RT Journal Article
SR Electronic
T1 Characterization of cyclic nucleotide phosphodiesterases with cyclic AMP analogs: topology of the catalytic sites and comparison with other cyclic AMP-binding proteins.
JF Molecular Pharmacology
JO Mol Pharmacol
FD American Society for Pharmacology and Experimental Therapeutics
SP 340
OP 347
VO 47
IS 2
A1 E Butt
A1 J Beltman
A1 D E Becker
A1 G S Jensen
A1 S D Rybalkin
A1 B Jastorff
A1 J A Beavo
YR 1995
UL http://molpharm.aspetjournals.org/content/47/2/340.abstract
AB To define essential interactions of cAMP with the catalytic sites of cyclic nucleotide phosphodiesterases (PDEs) and to begin to map the topology of the sites, we have tested a series of cAMP analogs as competitive inhibitors of the PDEs that hydrolyze cAMP with high efficiency (PDE1, PDE2, PDE3, and PDE4). Comparisons of IC50 values, relative to cAMP, were used to predict which functional groups on cAMP interact with each isozyme.
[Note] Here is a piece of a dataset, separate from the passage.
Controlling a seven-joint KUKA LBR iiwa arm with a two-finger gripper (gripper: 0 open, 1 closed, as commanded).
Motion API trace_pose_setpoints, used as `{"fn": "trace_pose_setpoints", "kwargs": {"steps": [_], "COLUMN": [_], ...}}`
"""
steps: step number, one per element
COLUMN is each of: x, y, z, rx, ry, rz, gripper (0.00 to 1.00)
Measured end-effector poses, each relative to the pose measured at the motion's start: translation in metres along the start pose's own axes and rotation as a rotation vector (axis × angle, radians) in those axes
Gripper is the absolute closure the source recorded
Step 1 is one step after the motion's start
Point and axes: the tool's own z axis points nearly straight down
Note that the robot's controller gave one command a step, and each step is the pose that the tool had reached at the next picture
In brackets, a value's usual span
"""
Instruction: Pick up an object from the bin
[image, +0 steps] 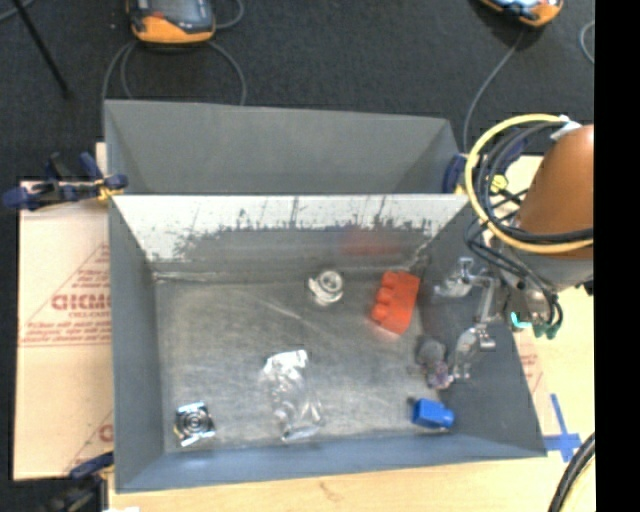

Common to all PDEs tested, except for the calcium/calmodulin-dependent PDE (CaM-PDE, PDE1), is an interaction at the N1-position of cAMP and a distinct lack of binding to the 2'-hydroxyl group of the ribose moiety. Only the cGMP-stimulated (PDE2) and cAMP-specific (PDE4) PDEs appear to interact strongly at the N7-position. The cGMP-inhibited PDE (cGI-PDE, PDE3) may interact less strongly with this nitrogen. The PDE4 and PDE3 both interact with cAMP through the 6-amino group, which most likely serves as a hydrogen bond donor. PDE4 and PDE3 appear to be able to bind to the anti-conformer of cAMP, whereas the PDE1 and PDE2 bind the syn-conformer. The CaM-PDE exhibits no appreciable specificity for any of the analogs tested, showing little or no interaction with the 6-amino group or with any of the ring nitrogens. Large differences exist in the nucleotide-binding requirements for the PDE catalytic sites, compared with the regulatory sites of cAMP-dependent protein kinase and the catabolite activator protein.